- Born: United States
- Education: Duke University (BSE) Stanford Graduate School of Business
- Occupation: Technology executive
- Known for: Former CEO of Ancestry.com Founder of Ember AI
- Board member of: Intuit

= Deb Liu =

American technology executive

Deb Liu in 2016

Deborah Liu is an American technology executive and the former CEO of genealogy company, Ancestry from 2021 to January 2025
Liu served on the board of Intuit and co-founded the nonprofit organisation Women in Product. She is the founder of the artificial intelligence startup Ember AI.

==Early life and education ==
Liu is of Chinese descent and her parents emigrated to the U.S. in the 1960s. She was raised in a small town in South Carolina. She is a graduate of Duke University (B.S.E in Civil Engineering) and Stanford Business School.

==Career==
Liu was director of product for the end-to-end buyer experience at eBay and spearheaded the integration between eBay and PayPal. She was director of product marketing management and product management at PayPal.

In 2009, she joined Facebook, where she worked on Facebook Credits and Facebook Platform and helped build their mobile app install ad business. In 2016, as VP of product development, she relaunched Facebook Marketplace and became VP of marketplace in 2017.

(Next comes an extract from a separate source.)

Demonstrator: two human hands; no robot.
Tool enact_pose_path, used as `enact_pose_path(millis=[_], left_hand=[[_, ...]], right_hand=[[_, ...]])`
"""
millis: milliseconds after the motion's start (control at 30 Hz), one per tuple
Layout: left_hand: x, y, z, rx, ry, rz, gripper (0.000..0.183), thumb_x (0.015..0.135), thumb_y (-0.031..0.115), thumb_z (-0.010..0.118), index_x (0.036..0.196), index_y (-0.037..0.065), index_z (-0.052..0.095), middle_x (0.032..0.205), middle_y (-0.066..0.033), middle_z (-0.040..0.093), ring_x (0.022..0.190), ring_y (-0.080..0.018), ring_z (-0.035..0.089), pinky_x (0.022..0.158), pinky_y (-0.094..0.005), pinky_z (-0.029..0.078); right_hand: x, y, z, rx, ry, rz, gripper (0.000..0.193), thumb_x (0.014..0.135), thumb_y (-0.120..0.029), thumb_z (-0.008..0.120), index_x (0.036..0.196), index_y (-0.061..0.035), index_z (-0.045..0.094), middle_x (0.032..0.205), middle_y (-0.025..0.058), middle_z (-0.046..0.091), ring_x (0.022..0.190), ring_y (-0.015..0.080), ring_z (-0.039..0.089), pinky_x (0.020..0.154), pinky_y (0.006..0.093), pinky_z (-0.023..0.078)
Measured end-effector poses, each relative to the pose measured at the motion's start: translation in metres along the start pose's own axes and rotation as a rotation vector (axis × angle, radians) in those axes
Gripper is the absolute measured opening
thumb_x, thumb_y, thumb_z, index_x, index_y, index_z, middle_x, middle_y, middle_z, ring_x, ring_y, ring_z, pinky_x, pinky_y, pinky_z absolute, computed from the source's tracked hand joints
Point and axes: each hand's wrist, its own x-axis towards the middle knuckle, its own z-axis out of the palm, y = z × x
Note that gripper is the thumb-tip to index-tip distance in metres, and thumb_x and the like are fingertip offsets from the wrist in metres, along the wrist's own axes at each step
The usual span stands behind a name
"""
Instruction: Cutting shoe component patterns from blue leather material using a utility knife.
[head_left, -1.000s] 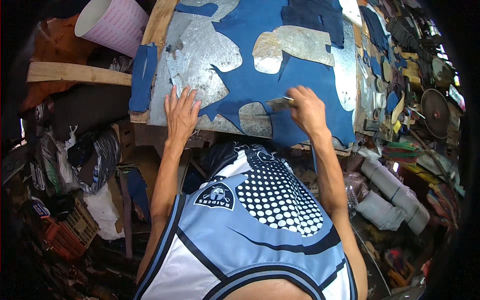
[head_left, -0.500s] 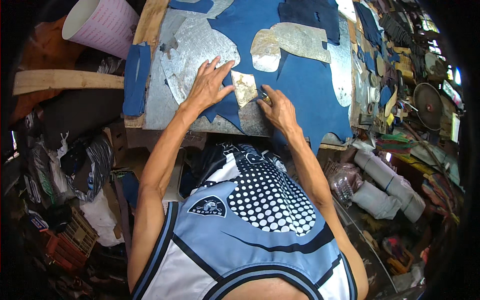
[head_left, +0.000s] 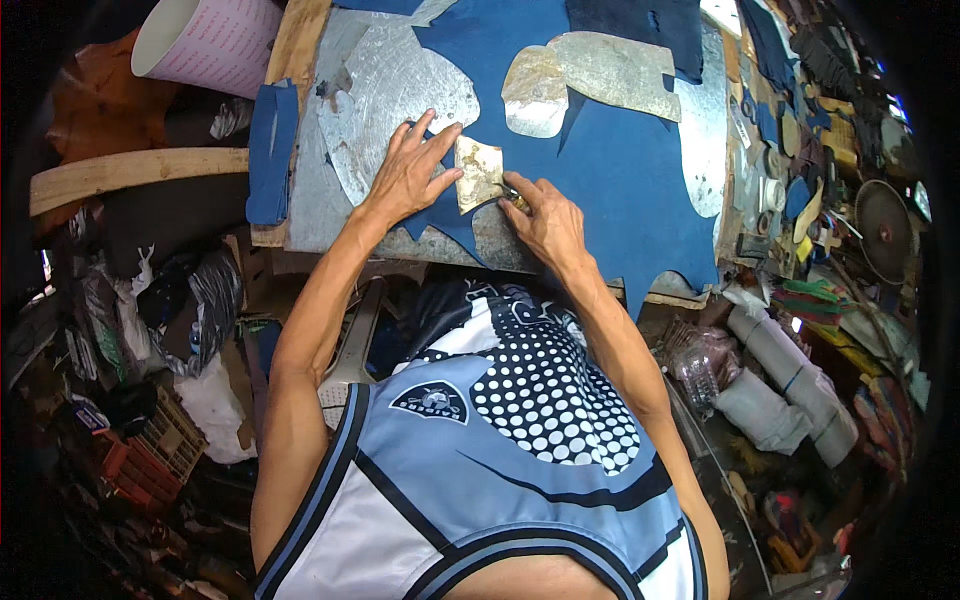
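Observation:
A small, stained pale cutting template [head_left: 479, 176] lies over the blue leather [head_left: 620, 190] near the front edge of the work table. My left hand [head_left: 410, 172] is spread over the sheet left of it, with the thumb reaching the template's left edge. Closed fingers of my right hand [head_left: 550, 225] hold a small knife [head_left: 514, 196] with a yellowish handle. Its tip is at the template's right edge; the blade is mostly hidden. Farther back, a rounded metal template [head_left: 534, 95] and a longer grey one [head_left: 620, 75] rest on the leather.
A scratched metal sheet [head_left: 400, 85] covers the table's left part. Folded blue leather [head_left: 272, 150] hangs at the left edge beside a white bin [head_left: 205, 45]. A wooden plank [head_left: 140, 175] juts out left. Wrapped rolls [head_left: 790, 370] lie low at the right, with a round fan [head_left: 885, 225] beyond.
The small template has turned slightly, its lower corner shifting left. My right hand and the knife have moved a little left with its edge. The left hand stays spread; the view has shifted slightly.

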Motion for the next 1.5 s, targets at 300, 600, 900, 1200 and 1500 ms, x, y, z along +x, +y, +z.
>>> enact_pose_path(millis=[300, 600, 900, 1200, 1500], left_hand=[[-0.008, 0.002, -0.002, -0.057, 0.054, 0.008, 0.078, 0.082, 0.042, 0.077, 0.144, 0.008, 0.046, 0.141, -0.0133, 0.056, 0.141, -0.0343, 0.039, 0.114, -0.0556, 0.027], [-0.007, 0.001, -0.008, -0.04, -0.02, 0.064, 0.097, 0.067, 0.052, 0.086, 0.145, 0.01, 0.046, 0.145, -0.013, 0.052, 0.142, -0.0339, 0.038, 0.116, -0.0573, 0.025], [-0.006, 0.001, -0.008, -0.047, -0.012, 0.065, 0.086, 0.068, 0.049, 0.086, 0.137, 0.009, 0.055, 0.144, -0.0132, 0.052, 0.142, -0.0344, 0.038, 0.115, -0.056, 0.027], [-0.006, 0.008, -0.016, 0.063, -0.006, 0.152, 0.063, 0.07, 0.048, 0.083, 0.117, 0.007, 0.069, 0.14, -0.0147, 0.053, 0.141, -0.0396, 0.036, 0.115, -0.0603, 0.024], [0.081, 0.018, -0.035, 0.146, -0.707, 0.354, 0.049, 0.09, 0.052, 0.063, 0.095, 0.005, 0.075, 0.101, -0.0178, 0.071, 0.095, -0.0355, 0.067, 0.107, -0.0541, 0.04]], right_hand=[[0.002, 0.003, -0.003, -0.004, -0.021, -0.056, 0.037, 0.088, -0.027, 0.069, 0.124, -0.0189, 0.065, 0.086, 0.0146, 0.065, 0.074, 0.037, 0.067, 0.065, 0.0472, 0.054], [0.006, 0.005, -0.001, -0.033, -0.034, -0.066, 0.039, 0.088, -0.028, 0.07, 0.126, -0.0194, 0.064, 0.085, 0.0149, 0.065, 0.073, 0.037, 0.067, 0.064, 0.0472, 0.054], [0.007, 0.004, -0.003, -0.034, -0.039, -0.064, 0.038, 0.089, -0.028, 0.069, 0.126, -0.02, 0.063, 0.087, 0.0157, 0.066, 0.074, 0.0376, 0.067, 0.065, 0.0477, 0.054], [-0.009, -0.006, -0.056, 0.238, -0.012, 0.28, 0.039, 0.098, -0.032, 0.058, 0.127, -0.0048, 0.057, 0.089, 0.0265, 0.068, 0.087, 0.0481, 0.065, 0.075, 0.0521, 0.051], [-0.047, -0.067, -0.021, 0.132, -0.084, 0.026, 0.031, 0.096, -0.016, 0.057, 0.122, 0.0002, 0.057, 0.109, 0.0271, 0.065, 0.101, 0.0463, 0.062, 0.084, 0.0516, 0.05]])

After being at Facebook for 11 years, Liu joined Ancestry.com as its CEO March 1, 2021.

She was included on Business Insider's list of "The Most Powerful Female Engineers" and PaymentsSource's list of "The Most Influential Women in Payments", and is a member of the Committee of 100.

In August 2022, she published her first book "Take Back Your Power: 10 New Rules for Women at Work". Liu is a seed investor and advisor to startups.

She stepped down as CEO of Ancestry in January 2025 following a diagnosis of breast cancer and to spend more time with her family.

Following her departure from Ancestry, Liu founded the artificial intelligence startup Ember AI. She has also spoken publicly about the role of artificial intelligence in the workplace, highlighting disparities in AI adoption between men and women.